Mapping and monitoring rock glaciers on the Tibetan Plateau
Climate change is predicted to cause significant reductions in the glacier and snowpack volumes by the end of the century. This will have large repercussions for arid and semi-arid regions that typically rely on meltwater during the summer season. Rock glaciers are lobate or tongue-shaped assemblages of ice-rich debris which slowly creep downhill due to gravity, and are a physical manifestation of permafrost conditions. The thawing of ice within rock glaciers can contribute a significant amount to annual streamflow in some catchments, for example in the Semi-Arid Andes of Chile contribution can be high as 30%. Rock glaciers are more resilient to changes in climate than glaciers, and as such the frozen stores of water could be hydrologically important in the future as glacier melt decreases and precipitation patterns change.
Therefore there is a need to create up-to-date inventories of rock glaciers that record their spatial, geomorphological, and kinematic attributes.

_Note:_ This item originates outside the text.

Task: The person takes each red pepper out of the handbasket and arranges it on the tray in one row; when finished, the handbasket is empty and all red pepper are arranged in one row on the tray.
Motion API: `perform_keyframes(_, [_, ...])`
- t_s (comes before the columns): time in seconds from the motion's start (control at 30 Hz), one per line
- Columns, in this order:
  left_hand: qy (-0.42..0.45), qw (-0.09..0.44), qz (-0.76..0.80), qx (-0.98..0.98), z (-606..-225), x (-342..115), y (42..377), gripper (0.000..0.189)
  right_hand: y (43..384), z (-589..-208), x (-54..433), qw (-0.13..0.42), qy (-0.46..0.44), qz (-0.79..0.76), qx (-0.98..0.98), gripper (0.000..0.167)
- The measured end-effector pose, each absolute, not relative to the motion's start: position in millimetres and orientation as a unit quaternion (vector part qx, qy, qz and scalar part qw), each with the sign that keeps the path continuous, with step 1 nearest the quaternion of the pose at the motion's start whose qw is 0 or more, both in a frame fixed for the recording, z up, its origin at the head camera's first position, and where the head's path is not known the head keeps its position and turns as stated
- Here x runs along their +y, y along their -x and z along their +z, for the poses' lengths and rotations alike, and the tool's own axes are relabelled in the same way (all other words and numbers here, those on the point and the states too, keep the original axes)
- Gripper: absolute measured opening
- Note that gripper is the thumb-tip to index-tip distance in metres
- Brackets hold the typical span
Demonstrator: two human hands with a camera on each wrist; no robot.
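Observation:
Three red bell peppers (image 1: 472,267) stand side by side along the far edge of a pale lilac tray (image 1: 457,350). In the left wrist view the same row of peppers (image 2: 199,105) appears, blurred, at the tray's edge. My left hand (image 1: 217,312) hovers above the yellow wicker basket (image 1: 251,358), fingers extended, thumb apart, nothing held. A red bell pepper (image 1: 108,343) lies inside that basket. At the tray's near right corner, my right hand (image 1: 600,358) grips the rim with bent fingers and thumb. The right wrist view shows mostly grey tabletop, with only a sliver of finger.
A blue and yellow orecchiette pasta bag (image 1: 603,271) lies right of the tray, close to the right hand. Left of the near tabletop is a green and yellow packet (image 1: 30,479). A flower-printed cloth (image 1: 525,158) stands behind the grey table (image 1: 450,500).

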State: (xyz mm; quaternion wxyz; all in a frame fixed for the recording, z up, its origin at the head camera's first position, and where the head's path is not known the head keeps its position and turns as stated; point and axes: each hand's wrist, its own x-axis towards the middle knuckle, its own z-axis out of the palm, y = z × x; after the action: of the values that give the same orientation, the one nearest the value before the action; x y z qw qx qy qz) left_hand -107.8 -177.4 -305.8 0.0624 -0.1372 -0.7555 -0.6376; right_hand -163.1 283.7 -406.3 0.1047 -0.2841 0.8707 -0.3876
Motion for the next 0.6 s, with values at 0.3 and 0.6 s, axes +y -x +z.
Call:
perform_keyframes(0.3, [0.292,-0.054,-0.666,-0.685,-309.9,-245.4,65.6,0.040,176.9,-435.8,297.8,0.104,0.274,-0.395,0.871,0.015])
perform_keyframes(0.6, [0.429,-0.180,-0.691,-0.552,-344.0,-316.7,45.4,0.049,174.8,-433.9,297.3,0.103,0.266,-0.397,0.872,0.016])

This master student project will explore the possibilities of using deep learning (a branch of artificial intelligence) to identify rock glaciers on the Tibetan Plateau. This will be under the umbrella of a larger project funded by the Hong Kong Research Grants Council in collaboration with the Chinese University of Hong Kong. The student will use Planet Lab global satellite data to identify rock glaciers based on their surface geomorphology.
No prior experience is needed, the methods will be taught to the student. The eCognition software suite will be used for the analysis
Field- lab- og analysis
This will be a desktop study run on the computer. The analysis will be performed using eCognition under the supervision of Benjamin Robson and Lin Liu.